La finance "continue à valoriser le profit à court terme"

Tout en encourageant les États à aller plus loin dans les réformes – notamment fiscales – pour lutter contre ce phénomène, Christine Lagarde a réservé ses critiques les plus directes pour le secteur financier. Au-delà de la régulation des banques et des marchés financiers, les changements de comportement "ne sont ni assez profonds, ni assez étendus" chez les opérateurs eux-mêmes, a-t-elle regretté.

"Ce secteur continue à valoriser le profit à court terme au détriment de la prudence à long terme, le bonus d’aujourd’hui au détriment de la relation de demain", a déclaré Christine Lagarde.

Elle a appelé à une prise de conscience similaire à celle qui s’est développée sur les questions environnementales : "De la même manière que nous avons un long chemin à parcourir pour réduire notre empreinte carbone, nous devons aller encore plus loin pour réduire notre empreinte financière."

Discours radical du Prince Charles

Le Prince Charles a abondé dans le même sens. Dans un discours aux accents révolutionnaires inattendus chez un membre de la famille royale britannique, il a appelé à "une transformation fondamentale du capitalisme mondial".

L’héritier du trône a appelé les capitalistes à prendre en compte "le capital social et environnemental" en mettant l’accent sur l’emploi des jeunes, le soutien aux plus démunis et la lutte contre le changement climatique des priorités.

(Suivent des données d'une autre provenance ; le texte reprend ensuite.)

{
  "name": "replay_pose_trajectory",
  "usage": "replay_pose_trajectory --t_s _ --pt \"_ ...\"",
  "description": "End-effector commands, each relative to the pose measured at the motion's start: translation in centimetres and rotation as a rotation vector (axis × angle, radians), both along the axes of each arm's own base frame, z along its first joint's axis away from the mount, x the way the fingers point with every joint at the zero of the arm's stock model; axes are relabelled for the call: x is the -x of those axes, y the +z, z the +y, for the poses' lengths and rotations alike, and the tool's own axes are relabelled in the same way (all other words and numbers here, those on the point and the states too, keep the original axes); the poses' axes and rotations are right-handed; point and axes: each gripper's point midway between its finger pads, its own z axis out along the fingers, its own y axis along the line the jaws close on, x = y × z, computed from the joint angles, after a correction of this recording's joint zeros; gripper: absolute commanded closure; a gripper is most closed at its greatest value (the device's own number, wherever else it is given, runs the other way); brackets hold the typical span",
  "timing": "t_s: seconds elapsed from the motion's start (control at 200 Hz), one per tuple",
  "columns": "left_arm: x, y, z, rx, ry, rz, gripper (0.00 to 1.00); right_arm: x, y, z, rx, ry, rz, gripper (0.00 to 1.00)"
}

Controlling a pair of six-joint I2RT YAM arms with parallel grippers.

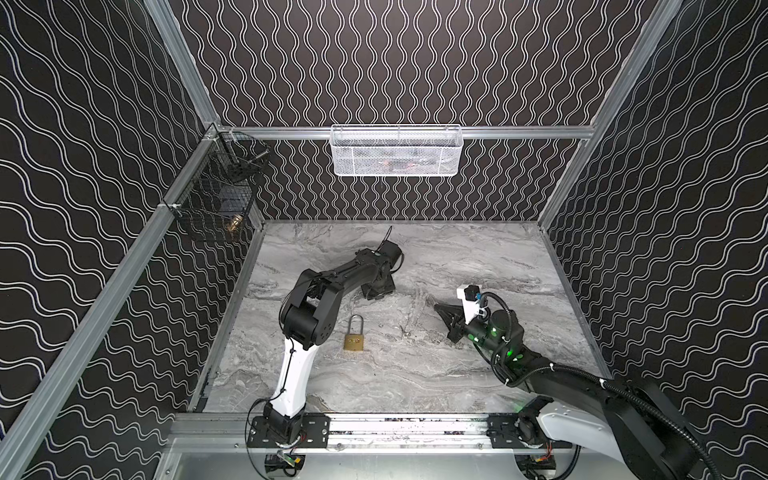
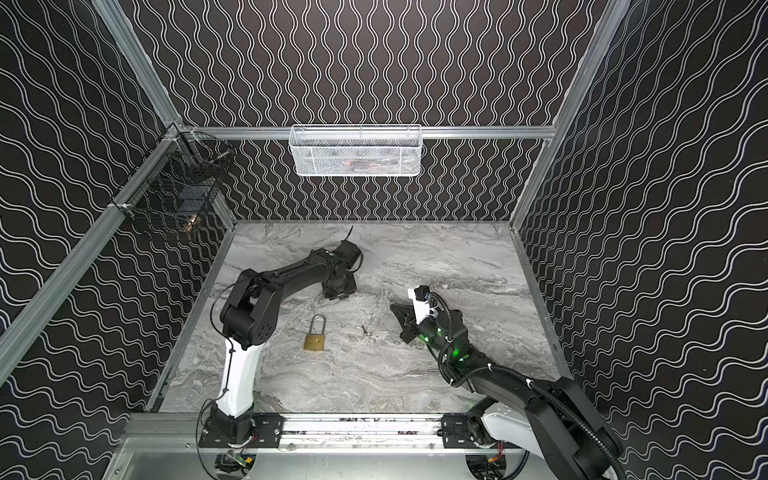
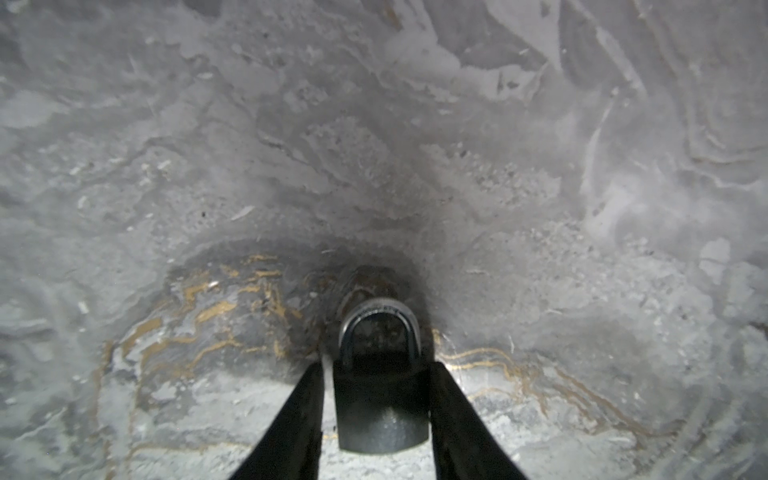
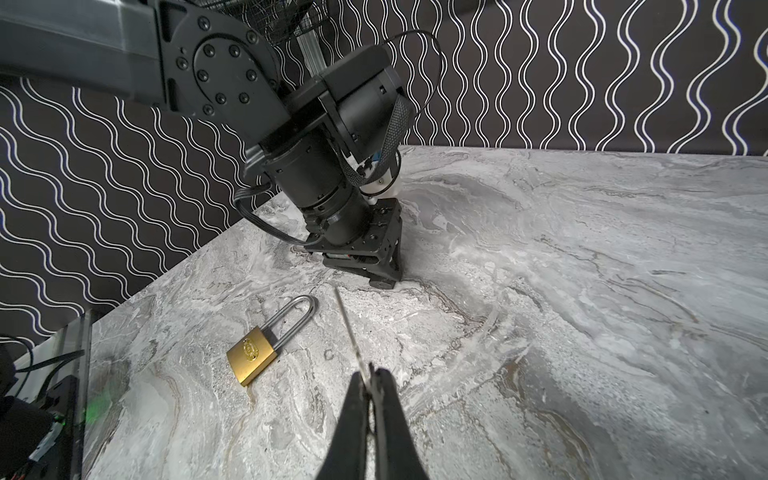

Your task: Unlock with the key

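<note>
My left gripper (image 3: 377, 368) straddles shadowed padlock (image 3: 380, 415), jaws apart; right gripper (image 4: 370, 370) pinches key (image 4: 347, 325) near brass padlock (image 4: 251, 360).

Top views: even, moderately bright overhead light; grey marbled tabletop (image 1: 415, 374) well exposed; brass padlock with long steel shackle (image 1: 354, 338) sharp, thin soft shadow touching it, mild sheen on the shackle; black left arm (image 1: 332, 282) behind the padlock drops a soft-edged shadow; wavy-striped black walls (image 1: 415, 62) bow outward away from the padlock, wide-angle distortion; white mesh basket (image 1: 449, 145) far behind the padlock slightly soft, contents unreadable.

Left wrist view: dim, heavy vignette, dark shadow pool around a second, near-black silhouetted padlock (image 3: 380, 407), colour lost; marble grainy, smeared toward edges.

Right wrist view: bright, crisp at the brass padlock; thin silver key (image 4: 348, 328) just beside it, a glinting edge-on sliver; strong barrel distortion.
</note>
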Motion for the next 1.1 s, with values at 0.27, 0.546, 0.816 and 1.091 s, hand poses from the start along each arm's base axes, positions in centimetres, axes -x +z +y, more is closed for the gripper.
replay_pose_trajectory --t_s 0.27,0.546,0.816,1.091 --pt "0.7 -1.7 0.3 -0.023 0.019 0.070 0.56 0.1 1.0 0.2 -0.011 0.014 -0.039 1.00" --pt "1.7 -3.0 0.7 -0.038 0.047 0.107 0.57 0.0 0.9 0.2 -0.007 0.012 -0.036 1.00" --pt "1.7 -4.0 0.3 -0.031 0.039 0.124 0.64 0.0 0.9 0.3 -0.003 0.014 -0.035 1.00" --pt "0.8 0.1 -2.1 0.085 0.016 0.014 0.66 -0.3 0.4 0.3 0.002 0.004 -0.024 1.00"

"C’est une priorité absolument cruciale pour des millions de pauvres ruraux, dont 350 millions rien qu’en Inde sont dépendants des services que procure l’écosystème", a déclaré le Prince Charles.

L’ancien président américain Bill Clinton doit clôturer la conférence mardi soir.

L’événement devrait selon ses organisateurs contribuer à "renouveler le capitalisme" à la lumière des "sérieuses dislocations causées par [son] développement ces 30 dernières années : l’augmentation des inégalités de revenus à l’échelle mondiale, les scandales financiers à grande échelle et l’effritement de la confiance du public dans les entreprises, le chômage persistant à des niveaux historiquement hauts et l’approche à court terme des propriétaires et des gestionnaires d’entreprises".